In 2006, Luis Miguel released Navidades, a Christmas album of Christmas standards sung in Spanish. On 17 July the following year, Billboard reported that Luis Miguel was set to release an album of original material on September. Spanish singer and songwriter Rosana mentioned that she wrote songs for Luis Miguel's next project—as they shared the same record label—and she hoped he would accept them.

On 14 March 2008, Luis Miguel announced that he planned to release an album on May of that year featuring original tracks composed by Spanish musician Manuel Alejandro and co-produced by both. The record's title, Cómplices, was announced on 1 April 2008 and was his first pop album of new material since 33 (2003). Alejandro previously composed the tracks "Al Que Me Siga" and "Si Te Perdiera", for Luis Miguel's albums Mis Romances (2001) and Grandes Éxitos (2005), respectively.

The album was mainly recorded at the Record Plant studio in Los Angeles, California, with additional recordings done at Ocean Way Recording and Westlake Recording Studios; the mixing was completed at Record Plant studio as well. Cómplices is the first disc where Luis Miguel allowed someone else to have complete control of the project.
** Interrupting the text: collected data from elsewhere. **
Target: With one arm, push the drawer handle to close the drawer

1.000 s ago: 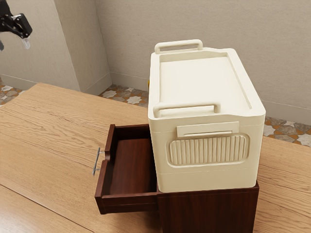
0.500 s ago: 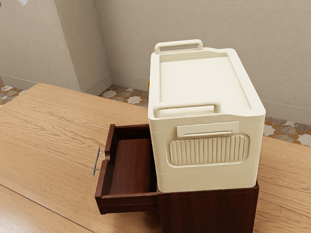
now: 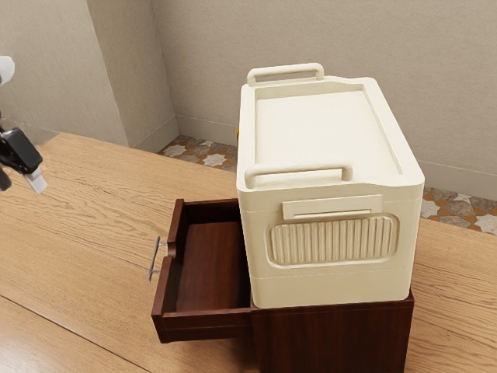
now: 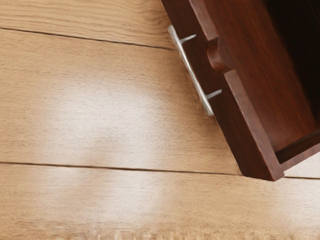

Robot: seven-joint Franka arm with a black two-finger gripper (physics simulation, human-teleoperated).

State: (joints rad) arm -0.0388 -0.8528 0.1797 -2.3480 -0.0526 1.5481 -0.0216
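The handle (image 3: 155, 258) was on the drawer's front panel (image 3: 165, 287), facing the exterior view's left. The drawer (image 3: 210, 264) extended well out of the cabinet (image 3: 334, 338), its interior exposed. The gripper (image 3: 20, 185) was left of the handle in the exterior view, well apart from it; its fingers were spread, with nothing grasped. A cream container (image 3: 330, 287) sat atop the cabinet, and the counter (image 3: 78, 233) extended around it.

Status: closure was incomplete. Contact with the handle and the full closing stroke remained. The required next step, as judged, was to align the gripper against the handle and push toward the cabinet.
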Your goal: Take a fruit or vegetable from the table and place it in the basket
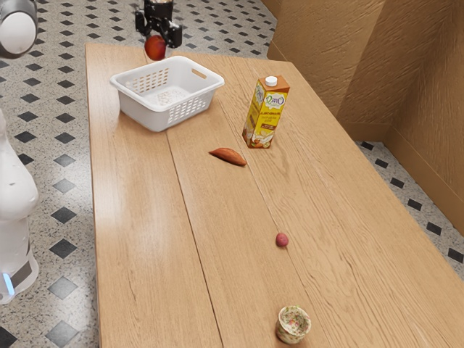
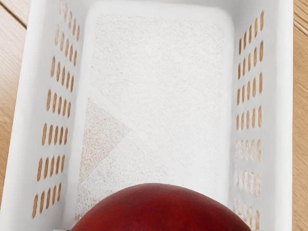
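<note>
Gripper [image 1: 159, 42]: raised, at the far end of the table in the exterior view, fingers clamped on a red fruit [image 1: 155, 49]. Fruit is off the table, in the air, not in the basket [image 1: 135, 110]. Fruit has a smooth, rounded skin, deep red with an orange tint in the exterior view.

Wrist view: fruit close under the hand, its rounded top against the basket interior. Basket's long slotted walls run along either side, pale floor between them. A tan patch with straight edges shows on part of that floor. Table wood visible outside both walls.

Basket: white, rectangular, slotted sides, handle cutout in the end toward the exterior view's right. Upright on the wooden table [image 1: 138, 217], near its far end.

Next out, toward the exterior view's right: drink carton [image 1: 265, 116], upright, brown and yellow, white cap. Near basket, not touching. Sweet potato [image 1: 230, 156] lies flat on the table, reddish-brown, tapered ends, on the camera side of basket and carton, apart from both.

Further toward the camera: small round pinkish-red fruit [image 1: 282, 240], alone on the wood. Closest to the camera: small cup [image 1: 292, 336], upright, open top, speckled pattern, well apart from the basket.

Surroundings: pale tiled floor [image 1: 43, 174] with dark diamonds, brown walls [image 1: 348, 58] on the exterior view's right. Robot's white base [image 1: 16, 274] beside the table at the exterior view's left.
</note>
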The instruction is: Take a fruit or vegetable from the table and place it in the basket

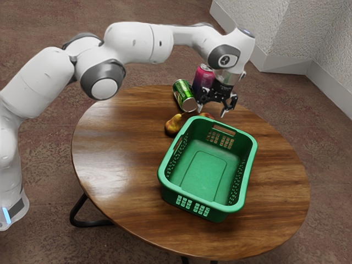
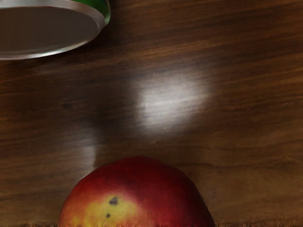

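Note:
My gripper (image 1: 212, 111) is open above the far side of the basket, its two fingers spread apart and pointing down. Just below it, a red and yellow fruit (image 1: 207, 115) peeks out from behind the rim of the green basket (image 1: 164, 165). In the wrist view that round fruit (image 2: 137, 194), red with a yellow patch and dark spots, lies under my hand on the wood. A yellow-brown pear (image 1: 173, 125) rests on the table beside the basket's far corner. The basket's visible floor holds nothing.
A green can (image 1: 183, 94) lies tilted near the fruit, its silver end (image 2: 47, 30) in the wrist view. Close behind it stands a pink and purple can (image 1: 202, 78). The round wooden table (image 1: 115, 159) extends around the basket.

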Controlling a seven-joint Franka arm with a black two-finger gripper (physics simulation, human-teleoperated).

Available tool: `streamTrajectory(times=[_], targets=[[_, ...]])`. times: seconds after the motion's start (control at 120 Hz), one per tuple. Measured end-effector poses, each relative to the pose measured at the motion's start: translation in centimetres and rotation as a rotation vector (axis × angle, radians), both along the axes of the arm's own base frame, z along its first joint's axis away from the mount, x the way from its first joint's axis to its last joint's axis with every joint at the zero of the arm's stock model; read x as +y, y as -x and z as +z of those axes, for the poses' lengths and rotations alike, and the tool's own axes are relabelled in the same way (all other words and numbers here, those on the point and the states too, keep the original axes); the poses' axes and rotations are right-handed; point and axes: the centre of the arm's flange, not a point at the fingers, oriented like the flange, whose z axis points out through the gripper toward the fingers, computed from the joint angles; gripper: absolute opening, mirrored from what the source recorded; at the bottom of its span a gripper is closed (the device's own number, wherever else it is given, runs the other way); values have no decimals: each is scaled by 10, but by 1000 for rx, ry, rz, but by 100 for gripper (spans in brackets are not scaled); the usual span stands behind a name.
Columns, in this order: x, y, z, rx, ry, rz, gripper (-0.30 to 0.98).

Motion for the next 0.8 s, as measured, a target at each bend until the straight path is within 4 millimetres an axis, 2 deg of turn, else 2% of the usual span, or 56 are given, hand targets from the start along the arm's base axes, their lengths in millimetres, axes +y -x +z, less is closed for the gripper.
streamTrajectory(times=[0.708,0.8], targets=[[-2,-10,-41,36,7,29,69],[1,-10,-43,38,6,35,55]])
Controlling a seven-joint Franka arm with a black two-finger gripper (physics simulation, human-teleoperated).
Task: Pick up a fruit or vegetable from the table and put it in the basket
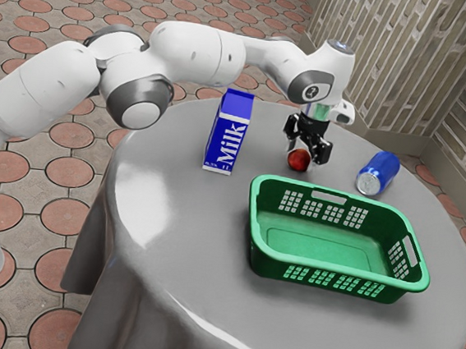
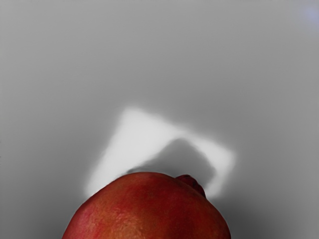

Alejandro, a respected composer in the Latin pop field, formerly worked with other artists such as Julio Iglesias, Plácido Domingo, Raphael, and José José. According to Luis Miguel, it took eight or nine years to prepare the disc.

== Composition ==
The ballads on Cómplices are accompanied by an orchestra that included a piano, violins, and cellos. All but three of the songs are ballads with "De Nuevo el Paraíso", "Estrenando Amor", and "Tu Imaginación" being uptempo numbers which incorporate "funky" wind instruments, a female choir, and a "seductive rhythm." Luis Miguel likened the songs on the disc to movies, stating: "Sometimes you are the bad guy, other times the good guy, and some even, the third in discord." The opening track, "Te Desean," is an "envy-drenched" song in which Luis Miguel sings to his beloved that "other men court her and desire her as he did before she was his." It is followed by "Dicen", about a love that is "on the verge of falling apart." In "Ay, Cariño", the artist asks "What are you made of?" and is excited about the cradle and a home. Luis Miguel dedicated the track to his son, who was born before the album's release. On "De Nuevo el Paraíso", his love "fears commitment" while he celebrates the liberty of being alone again. "Si Tú Te Atreves", a half ballad and half bolero song, speaks of "an intense and impossible love" in which the singer proposes a "passionate encounter with a person as tied up or committed as he is." "Amor a Mares" is a Peruvian waltz and the lyrics include: "Te quiero cerca para mi noche fría" / "Te quiero cerca para mi ser vacío" / "Para morir contigo de muerte lenta" / "De darte tanta vida" / "Y amor divino" ("I want you near for my cold night" / I want you near to be my emptiness"/ "To die slowly with you" / "To give you so much life"/ "And divine love").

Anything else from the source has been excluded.